Dalam laporan terpisah, organisasi itu juga mencatat 360 orang mengungsi di Kordofan Selatan pada hari yang sama, termasuk 180 warga dari kota al-Abbasiya dan jumlah serupa dari Dillami.
Para pengungsi tersebut dilaporkan menuju wilayah-wilayah aman di dalam Kordofan Selatan serta kota Tandali di Nil Putih, Sudan selatan.
Sementara itu, ketegangan terus meningkat di wilayah tersebut.

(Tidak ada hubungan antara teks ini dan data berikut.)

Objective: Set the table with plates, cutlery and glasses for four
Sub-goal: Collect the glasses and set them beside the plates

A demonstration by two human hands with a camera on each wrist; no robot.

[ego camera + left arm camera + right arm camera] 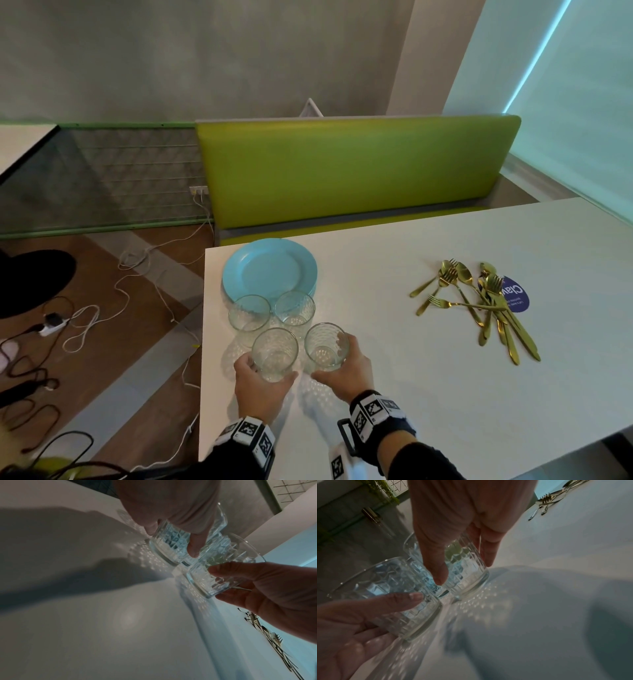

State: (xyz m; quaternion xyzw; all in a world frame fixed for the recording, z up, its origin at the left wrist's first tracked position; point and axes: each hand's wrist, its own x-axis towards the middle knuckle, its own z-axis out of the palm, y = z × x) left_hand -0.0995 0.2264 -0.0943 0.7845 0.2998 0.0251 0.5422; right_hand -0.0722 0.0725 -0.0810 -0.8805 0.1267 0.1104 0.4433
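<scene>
Both hands are wrapped round tumblers, the left hand (262,387) on one glass (275,354) and the right hand (346,371) on another (326,346), while two more glasses (272,313), stacked plates (269,270) and heaped cutlery (479,305) await distribution on the worktop (428,394), so setting has barely begun.

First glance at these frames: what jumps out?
Both hands at the near table edge, each gripping a patterned glass: left hand on the left glass, right hand on the right glass. Behind them stand two more glasses before a stack of blue plates. A heap of gold cutlery lies to the right.
</scene>
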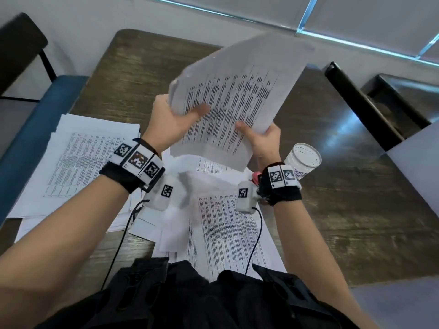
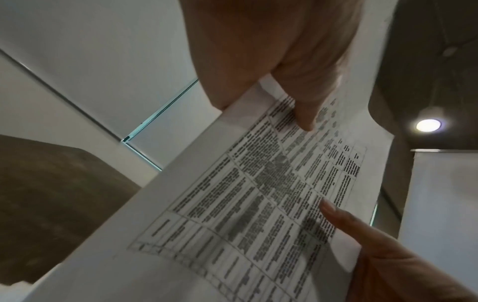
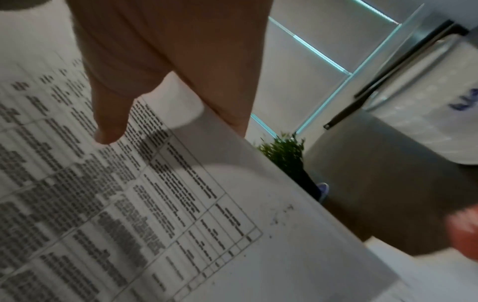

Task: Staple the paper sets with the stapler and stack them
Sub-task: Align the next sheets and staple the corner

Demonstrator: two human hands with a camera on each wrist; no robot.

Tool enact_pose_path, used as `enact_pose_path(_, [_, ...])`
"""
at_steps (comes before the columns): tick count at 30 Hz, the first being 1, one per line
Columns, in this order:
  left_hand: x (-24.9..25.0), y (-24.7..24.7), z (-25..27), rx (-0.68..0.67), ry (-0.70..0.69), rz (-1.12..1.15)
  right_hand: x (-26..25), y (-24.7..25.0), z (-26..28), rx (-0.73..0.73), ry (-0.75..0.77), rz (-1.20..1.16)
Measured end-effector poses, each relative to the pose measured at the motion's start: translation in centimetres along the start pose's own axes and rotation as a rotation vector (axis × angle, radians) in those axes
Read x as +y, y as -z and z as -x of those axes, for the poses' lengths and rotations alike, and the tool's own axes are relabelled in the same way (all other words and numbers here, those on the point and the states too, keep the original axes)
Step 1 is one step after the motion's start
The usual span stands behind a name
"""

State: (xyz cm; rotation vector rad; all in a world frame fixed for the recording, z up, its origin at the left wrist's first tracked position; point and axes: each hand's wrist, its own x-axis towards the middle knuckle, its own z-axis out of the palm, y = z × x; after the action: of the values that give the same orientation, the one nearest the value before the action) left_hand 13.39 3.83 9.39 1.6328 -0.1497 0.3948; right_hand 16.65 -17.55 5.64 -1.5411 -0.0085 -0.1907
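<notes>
Both hands held 1 paper set [image 1: 235, 100] up in the air above the table [image 1: 320, 210]. The left hand [image 1: 171, 122] gripped the set's left edge, with the thumb lying flat on the printed top page and the other fingers hidden behind the sheets. The right hand [image 1: 261, 138] gripped the near right corner in the same way, thumb on top and fingers behind. The set was tilted, with its far end higher than its near end. The top page had a table full of small dark print.

In the left wrist view the left hand [image 2: 284, 51] pressed its thumb on the paper set [image 2: 245, 204], and the right hand [image 2: 388, 255] reached in from the lower right. In the right wrist view the right hand [image 3: 168, 57] had its thumb down on the paper set [image 3: 155, 204].

Under the held set, loose papers [image 1: 225, 226] lay spread on the table just in front of the person. A stack of papers [image 1: 76, 162] lay to the left, near the table's edge. A small bit of something red [image 1: 256, 176] peeked out by the right wrist; I could not tell what it was. A clear plastic cup [image 1: 303, 160] with blue writing stood on the table just right of the right wrist. A blue bench [image 1: 47, 115] ran along the left side, and a dark chair [image 1: 380, 108] stood at the far right.
</notes>
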Motion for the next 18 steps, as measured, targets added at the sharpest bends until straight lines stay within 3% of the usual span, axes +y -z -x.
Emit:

Pada Kamis lalu, otoritas Sudan mengumumkan adanya korban jiwa dan luka-luka akibat serangan pesawat nirawak milik Pasukan Dukungan Cepat (RSF) terhadap Zareibat al-Sheikh al-Bur’ai di Kordofan Utara.
Pada hari yang sama, Jaringan Dokter Sudan melaporkan bahwa RSF menewaskan 38 warga sipil di kota Umm Damm Hajj Ahmad, juga di Kordofan Utara.

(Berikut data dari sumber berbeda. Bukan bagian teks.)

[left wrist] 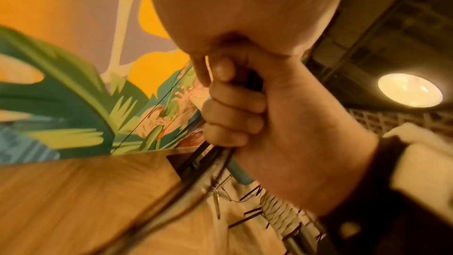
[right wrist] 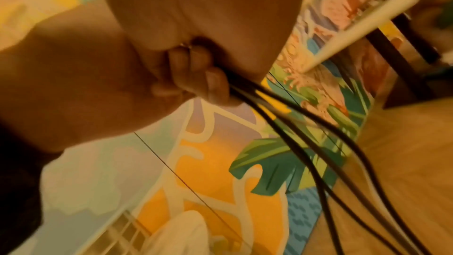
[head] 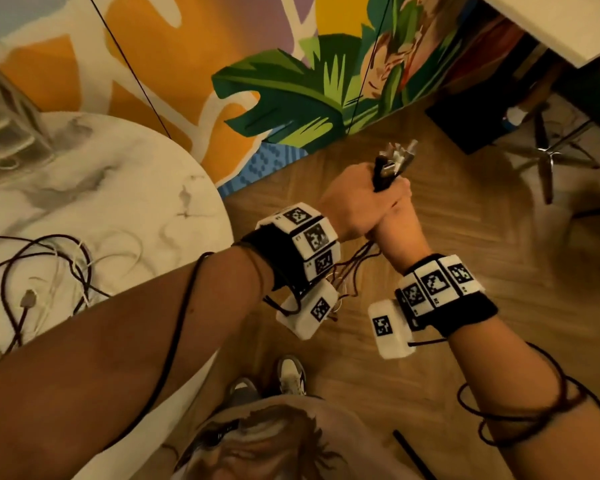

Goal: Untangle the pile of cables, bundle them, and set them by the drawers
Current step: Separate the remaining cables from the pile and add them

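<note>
Both hands hold one bundle of dark cables (head: 381,174) out over the wooden floor; its metal plug ends stick up above the fists. My left hand (head: 352,202) grips the bundle from the left, and my right hand (head: 400,220) is wrapped round it just below and to the right, the two fists touching. Loose cable tails (right wrist: 318,143) hang down from the fists. In the left wrist view the right hand's fingers (left wrist: 232,104) curl round the cables (left wrist: 210,162). More tangled dark and white cables (head: 49,271) lie on the round marble table (head: 136,188) at left. No drawers are in view.
A painted mural wall (head: 291,81) stands behind the table. Chair legs (head: 548,161) and a black box (head: 471,123) are at the far right under a white tabletop (head: 551,26). My shoes (head: 291,375) and a black rod (head: 413,455) are on the floor below.
</note>
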Action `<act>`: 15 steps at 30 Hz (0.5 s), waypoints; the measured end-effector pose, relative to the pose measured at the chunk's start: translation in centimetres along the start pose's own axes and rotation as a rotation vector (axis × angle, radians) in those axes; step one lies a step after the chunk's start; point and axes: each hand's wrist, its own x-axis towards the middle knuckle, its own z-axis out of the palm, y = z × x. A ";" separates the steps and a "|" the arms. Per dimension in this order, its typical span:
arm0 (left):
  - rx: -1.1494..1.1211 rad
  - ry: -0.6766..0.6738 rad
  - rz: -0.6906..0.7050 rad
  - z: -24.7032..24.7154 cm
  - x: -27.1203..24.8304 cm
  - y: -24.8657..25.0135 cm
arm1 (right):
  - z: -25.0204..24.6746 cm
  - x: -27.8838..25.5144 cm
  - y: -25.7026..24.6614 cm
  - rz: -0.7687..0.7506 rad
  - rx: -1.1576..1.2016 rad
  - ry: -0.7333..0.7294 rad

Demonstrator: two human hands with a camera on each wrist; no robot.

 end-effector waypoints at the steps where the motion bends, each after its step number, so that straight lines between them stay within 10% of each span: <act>1: -0.136 0.021 -0.021 -0.2 -0.2 -0.2 | 0.5 0.0 0.3 -0.031 0.062 -0.007; 7: -0.522 0.143 -0.100 -3.2 -0.8 0.1 | 3.9 0.5 4.2 0.053 0.040 -0.035; 15: 0.814 0.268 0.639 -15.4 -2.6 6.1 | 3.8 -0.2 13.3 0.499 -0.311 -0.043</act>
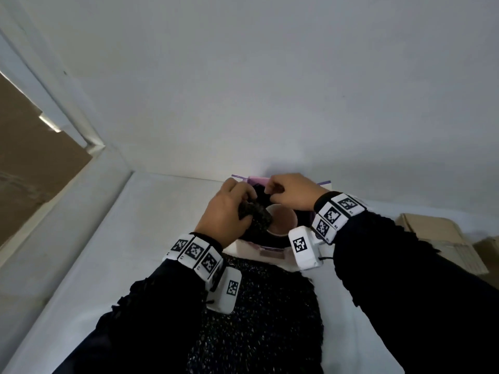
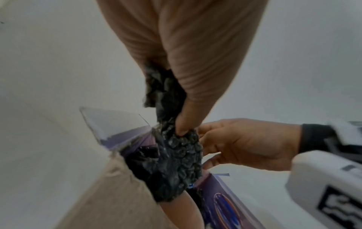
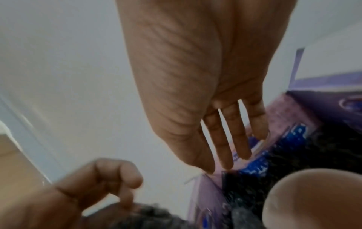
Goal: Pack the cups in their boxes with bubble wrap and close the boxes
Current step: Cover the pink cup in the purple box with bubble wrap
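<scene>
An open purple-and-white box (image 1: pixel 270 251) (image 2: pixel 225 201) (image 3: pixel 284 116) stands on the white table near the wall. Inside it is a pale pink cup (image 1: pixel 283 220) (image 3: pixel 313 201) with black bubble wrap around it. My left hand (image 1: pixel 229 209) (image 2: pixel 195 77) (image 3: pixel 98 186) grips a bunched end of that black bubble wrap (image 1: pixel 256 214) (image 2: pixel 176 155) over the box's left side. My right hand (image 1: pixel 289 193) (image 2: pixel 245 144) (image 3: pixel 225 139) hovers over the far side of the box. Its fingers point straight down, with the tips at the purple inner flap beside the wrap. The cup's lower part is hidden.
Another sheet of black bubble wrap (image 1: pixel 256 319) lies on the table (image 1: pixel 108 252) in front of the box. Flat cardboard boxes (image 1: pixel 437 238) sit at the right. A white wall rises just behind the box. A brown panel (image 1: pixel 27 157) is at far left.
</scene>
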Available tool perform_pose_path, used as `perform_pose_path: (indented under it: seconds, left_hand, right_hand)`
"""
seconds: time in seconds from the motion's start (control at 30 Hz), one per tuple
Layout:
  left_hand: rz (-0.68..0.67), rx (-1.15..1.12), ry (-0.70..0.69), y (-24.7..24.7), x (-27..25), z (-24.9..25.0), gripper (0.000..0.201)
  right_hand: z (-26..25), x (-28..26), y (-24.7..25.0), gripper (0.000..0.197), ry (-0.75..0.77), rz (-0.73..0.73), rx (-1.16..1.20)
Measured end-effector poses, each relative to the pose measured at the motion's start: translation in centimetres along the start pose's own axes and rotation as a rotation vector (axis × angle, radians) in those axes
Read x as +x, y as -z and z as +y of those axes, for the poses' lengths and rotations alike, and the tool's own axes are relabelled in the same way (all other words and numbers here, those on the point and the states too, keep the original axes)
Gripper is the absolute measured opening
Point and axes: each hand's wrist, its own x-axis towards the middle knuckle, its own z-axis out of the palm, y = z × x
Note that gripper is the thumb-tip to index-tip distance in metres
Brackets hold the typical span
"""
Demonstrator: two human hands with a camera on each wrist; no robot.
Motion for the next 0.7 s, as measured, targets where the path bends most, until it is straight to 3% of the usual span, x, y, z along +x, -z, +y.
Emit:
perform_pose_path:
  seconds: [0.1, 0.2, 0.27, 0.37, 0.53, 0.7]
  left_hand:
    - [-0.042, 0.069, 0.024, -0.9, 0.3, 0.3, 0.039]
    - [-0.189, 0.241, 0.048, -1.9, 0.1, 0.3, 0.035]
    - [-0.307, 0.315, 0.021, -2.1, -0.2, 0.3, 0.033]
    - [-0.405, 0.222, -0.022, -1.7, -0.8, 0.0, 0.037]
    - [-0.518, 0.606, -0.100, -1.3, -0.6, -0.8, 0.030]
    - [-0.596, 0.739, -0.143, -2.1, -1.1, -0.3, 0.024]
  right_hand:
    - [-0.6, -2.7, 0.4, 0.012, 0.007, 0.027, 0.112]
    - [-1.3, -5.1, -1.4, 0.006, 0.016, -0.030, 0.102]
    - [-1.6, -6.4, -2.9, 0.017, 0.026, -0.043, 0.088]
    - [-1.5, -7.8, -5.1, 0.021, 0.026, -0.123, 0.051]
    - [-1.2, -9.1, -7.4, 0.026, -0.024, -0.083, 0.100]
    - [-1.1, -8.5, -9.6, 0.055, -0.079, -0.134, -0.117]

Serangan serupa yang terjadi pekan lalu di kota itu menyebabkan pelanggaran serius terhadap warga sipil dan memaksa sekitar 1.850 orang mengungsi, menurut keterangan resmi pemerintah.
Pasukan Dukungan Cepat baru-baru ini menguasai kota Bara dalam rangkaian pertempurannya dengan Angkatan Darat Sudan, meskipun pihak RSF membantah menargetkan warga sipil.
Sementara di barat negara itu, RSF pada 26 Oktober lalu merebut kota al-Fashir, ibu kota negara bagian Darfur Utara, dan diduga melakukan pembantaian terhadap warga sipil, sebagaimana dilaporkan oleh berbagai organisasi lokal dan internasional.
Dengan jatuhnya al-Fashir, RSF kini menguasai seluruh lima negara bagian di wilayah Darfur, kecuali sebagian kecil wilayah utara Darfur Utara—termasuk Kurnawi, Umm Baru, dan al-Tina—yang masih dikuasai oleh tentara.
Sementara daerah Thawila di wilayah pegunungan tetap berada di bawah kendali Gerakan Pembebasan Sudan pimpinan Abdul Wahid Nur, yang kini menampung ribuan pengungsi dari al-Fashir.
Adapun Angkatan Darat Sudan masih mempertahankan kendali atas 13 dari total 18 negara bagian lainnya—meliputi wilayah tengah, timur, selatan, dan utara—termasuk ibu kota Khartoum.